Effects of interleukin-6 and interleukin-1β on expression of growth differentiation factor-5 and Wnt signaling pathway genes in equine chondrocytes.

Emilia Svala Anna I Thorfve Cecilia Ley Helena K Barreto Henriksson Jane M Synnergren Anders H Lindahl Stina Ekman Eva S R Skiöldebrand

Am J Vet Res

Department of Biomedical Sciences and Veterinary Public Health, Division of Pathology, Pharmacology and Toxicology, Swedish University of Agricultural Sciences, 750 07 Uppsala, Sweden.

Published: February 2014

Objective: To determine the effects of interleukin (IL)-6 and IL-1β stimulation on expression of growth differentiation factor (GDF)-5 and Wnt signaling pathway genes in equine chondrocytes.

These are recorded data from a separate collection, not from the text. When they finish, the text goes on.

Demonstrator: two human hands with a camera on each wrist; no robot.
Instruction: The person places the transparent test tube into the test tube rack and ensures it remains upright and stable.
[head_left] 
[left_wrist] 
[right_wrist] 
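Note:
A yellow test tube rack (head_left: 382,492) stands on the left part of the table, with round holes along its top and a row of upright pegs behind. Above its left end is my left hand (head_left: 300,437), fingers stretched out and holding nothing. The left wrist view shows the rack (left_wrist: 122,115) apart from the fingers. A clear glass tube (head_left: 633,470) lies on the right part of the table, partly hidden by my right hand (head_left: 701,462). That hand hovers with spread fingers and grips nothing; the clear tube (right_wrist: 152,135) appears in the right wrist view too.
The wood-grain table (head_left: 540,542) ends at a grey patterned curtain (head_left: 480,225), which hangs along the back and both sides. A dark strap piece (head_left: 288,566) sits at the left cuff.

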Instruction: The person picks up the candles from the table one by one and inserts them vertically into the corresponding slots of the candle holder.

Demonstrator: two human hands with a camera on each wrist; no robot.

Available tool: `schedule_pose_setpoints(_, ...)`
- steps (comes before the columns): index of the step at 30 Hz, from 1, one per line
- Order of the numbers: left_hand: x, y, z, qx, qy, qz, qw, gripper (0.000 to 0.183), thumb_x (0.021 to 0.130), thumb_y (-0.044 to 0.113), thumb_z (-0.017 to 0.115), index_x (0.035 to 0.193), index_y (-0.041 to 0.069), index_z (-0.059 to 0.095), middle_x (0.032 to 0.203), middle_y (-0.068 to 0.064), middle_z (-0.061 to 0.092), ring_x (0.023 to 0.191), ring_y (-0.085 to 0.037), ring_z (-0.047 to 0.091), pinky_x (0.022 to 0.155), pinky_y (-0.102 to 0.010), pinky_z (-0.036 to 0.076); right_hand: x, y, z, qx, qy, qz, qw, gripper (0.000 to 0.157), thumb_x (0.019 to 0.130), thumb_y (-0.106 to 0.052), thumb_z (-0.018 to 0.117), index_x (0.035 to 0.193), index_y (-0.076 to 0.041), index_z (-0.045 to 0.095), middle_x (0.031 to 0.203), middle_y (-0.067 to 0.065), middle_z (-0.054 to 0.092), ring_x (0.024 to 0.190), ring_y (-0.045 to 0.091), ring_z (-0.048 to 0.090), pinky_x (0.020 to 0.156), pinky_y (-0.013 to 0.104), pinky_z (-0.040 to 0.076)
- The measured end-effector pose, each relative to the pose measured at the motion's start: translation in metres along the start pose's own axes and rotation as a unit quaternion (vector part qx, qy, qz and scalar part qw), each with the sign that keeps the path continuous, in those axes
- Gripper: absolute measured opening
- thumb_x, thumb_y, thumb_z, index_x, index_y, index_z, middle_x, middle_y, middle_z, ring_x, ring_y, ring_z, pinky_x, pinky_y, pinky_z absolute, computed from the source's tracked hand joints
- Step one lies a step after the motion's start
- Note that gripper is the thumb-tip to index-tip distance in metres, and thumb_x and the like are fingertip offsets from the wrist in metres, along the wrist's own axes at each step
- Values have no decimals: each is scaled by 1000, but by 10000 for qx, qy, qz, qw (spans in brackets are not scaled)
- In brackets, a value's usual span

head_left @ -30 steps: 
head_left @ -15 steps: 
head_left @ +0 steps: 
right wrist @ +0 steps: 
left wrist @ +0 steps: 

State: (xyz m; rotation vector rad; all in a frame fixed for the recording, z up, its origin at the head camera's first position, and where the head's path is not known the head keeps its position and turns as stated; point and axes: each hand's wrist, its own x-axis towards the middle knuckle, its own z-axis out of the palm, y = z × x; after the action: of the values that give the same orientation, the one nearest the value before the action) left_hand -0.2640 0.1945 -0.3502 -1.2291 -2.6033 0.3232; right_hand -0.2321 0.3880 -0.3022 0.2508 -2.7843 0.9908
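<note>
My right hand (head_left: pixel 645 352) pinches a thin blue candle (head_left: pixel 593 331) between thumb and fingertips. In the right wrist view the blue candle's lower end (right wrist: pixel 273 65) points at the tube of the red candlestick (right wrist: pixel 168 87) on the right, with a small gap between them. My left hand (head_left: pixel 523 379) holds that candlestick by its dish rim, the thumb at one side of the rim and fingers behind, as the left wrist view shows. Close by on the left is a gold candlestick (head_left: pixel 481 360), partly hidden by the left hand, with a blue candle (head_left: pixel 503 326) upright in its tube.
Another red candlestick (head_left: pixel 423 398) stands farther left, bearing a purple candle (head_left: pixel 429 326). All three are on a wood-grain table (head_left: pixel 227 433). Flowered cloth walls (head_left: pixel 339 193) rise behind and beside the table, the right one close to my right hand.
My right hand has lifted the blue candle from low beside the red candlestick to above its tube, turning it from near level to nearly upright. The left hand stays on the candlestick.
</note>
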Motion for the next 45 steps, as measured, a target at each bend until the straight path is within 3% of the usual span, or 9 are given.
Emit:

Sample: Macroscopically normal articular cartilage samples from 6 horses and osteochondral fragments (OCFs) from 3 horses.

Procedures: Chondrocyte pellets were prepared and cultured without stimulation or following stimulation with IL-6 or IL-1β for 1, 2, 12, and 48 hours; expression of GDF-5 was determined with a quantitative real-time PCR assay. Expression of genes in various signaling pathways was determined with microarrays for pellets stimulated for 1 and 2 hours. Immunohistochemical analysis was used to detect GDF-5, glycogen synthase kinase 3β (GSK-3β), and β-catenin proteins in macroscopically normal cartilage samples and OCFs.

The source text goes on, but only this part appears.